5. Tinjauan dari standar praktek dan SOP
Didalam standar praktek keperawatan pada pasien yang akan dilakukan operasi harus
dipersiapkan baik fisik dan mental, termasuk memberikan informasi-informasi yang berkaitan
dengan rencana operasi yang akan dilakukan. Saat penanda tanganan persetujuan operasi
harus dijelaskan, walaupun kewajiban memberikan informasi hal tersebut adalah dokter yang
akan melakukan operasi, tetapi perawat harus tetap mendampingi dan memberikan advokasi
dan memberikan penjelasan lain secara lengkap agar pasien dapat menjalani operasi dengan
baik. Didalam setiap SOP-pun hal ini telah diidentifikasi beberapa tindakan yang harus
dilakukan pada pasien yang akan menjalani operasi, maka harus dilihat lagi apakah SOP di
ruangan tersebut telah tersedia dan selalu diperbaharui.

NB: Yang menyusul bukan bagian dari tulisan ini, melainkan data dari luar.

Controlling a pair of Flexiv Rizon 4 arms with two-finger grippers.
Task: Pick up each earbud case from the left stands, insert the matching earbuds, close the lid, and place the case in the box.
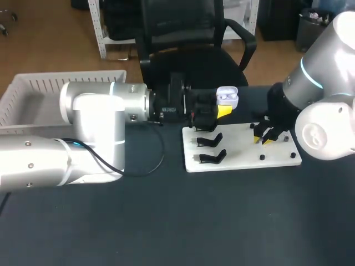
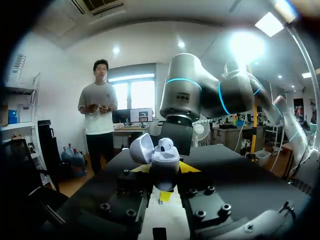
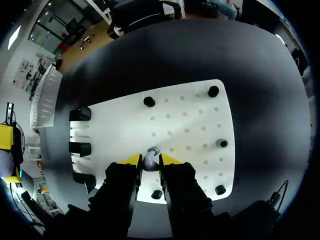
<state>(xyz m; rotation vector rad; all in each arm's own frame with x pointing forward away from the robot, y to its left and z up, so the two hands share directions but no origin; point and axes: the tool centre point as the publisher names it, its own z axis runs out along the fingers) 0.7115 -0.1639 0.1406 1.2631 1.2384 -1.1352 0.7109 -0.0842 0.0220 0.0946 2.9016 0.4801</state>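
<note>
My left gripper (image 2: 164, 176) is shut on a white earbud case (image 2: 165, 159), lid flipped open, held in the air with one earbud showing inside. From above, the case (image 1: 227, 97) hangs over the far edge of the white board (image 1: 238, 158). My right gripper (image 1: 265, 137) is down on the board's right part. Between its yellow tips sits a small grey-white earbud (image 3: 150, 159) on its holder, and my right gripper (image 3: 150, 161) has both fingers against it.
Black case stands (image 1: 211, 139) line the board's left side, and small black pegs (image 3: 213, 91) dot its right side. A white slatted box (image 1: 33, 94) sits at the table's far left. A black cable (image 1: 150, 163) loops beside my left arm.
</note>
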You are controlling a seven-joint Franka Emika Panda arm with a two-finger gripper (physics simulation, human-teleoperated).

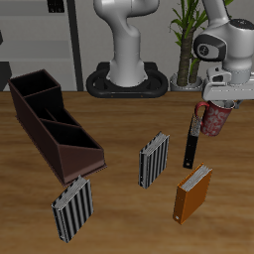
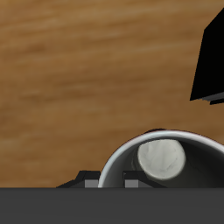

Dalam kasus Ny.M. dokter bedah yakin bahwa pembuat keputusan, jadi atau tidaknya untuk
dilakukan operasi adalah dirinya, dengan memperhatikan faktor-faktor dari pasien, dokter
akan memutuskan untuk memberikan penjelasan yang rinci dan memberikan alternatif
pengobatan yang kemungkinan dapat dilakukan oleh Ny.M dan keluarga. Sedangkan perawat
primer seharusnya bertindak sebagai advokasi dan fasilitator agar pasien dan keluarga dapat
membuat keputusan yang tidak merugikan bagi dirinya, sehingga pasien diharapkan dapat
memutuskan hal terbaik dan memilih alternatif yang lebih baik dari penolakan yang
dilakukan.
Bila beberapa kriteria sudah disebutkan mungkin konflik tentang penolakan rencana operasi
dapat diselesaikan atau diterima oleh pasien setelah mendiskusikan dan memberikan
informasi yang lengkap dan valid tentang kondisinya, dilakukan operasi ataupun tidak
dilakukan operasi yang jelas pasien telah mendapat informasi yang jelas dan lengkap
sehingga hak autonomi pasien dapat dipenuhi serta dapat memuaskan semua pihak. Baik
pasien, keluarga, perawat primer, kepala ruangan dan dokter bedahnya.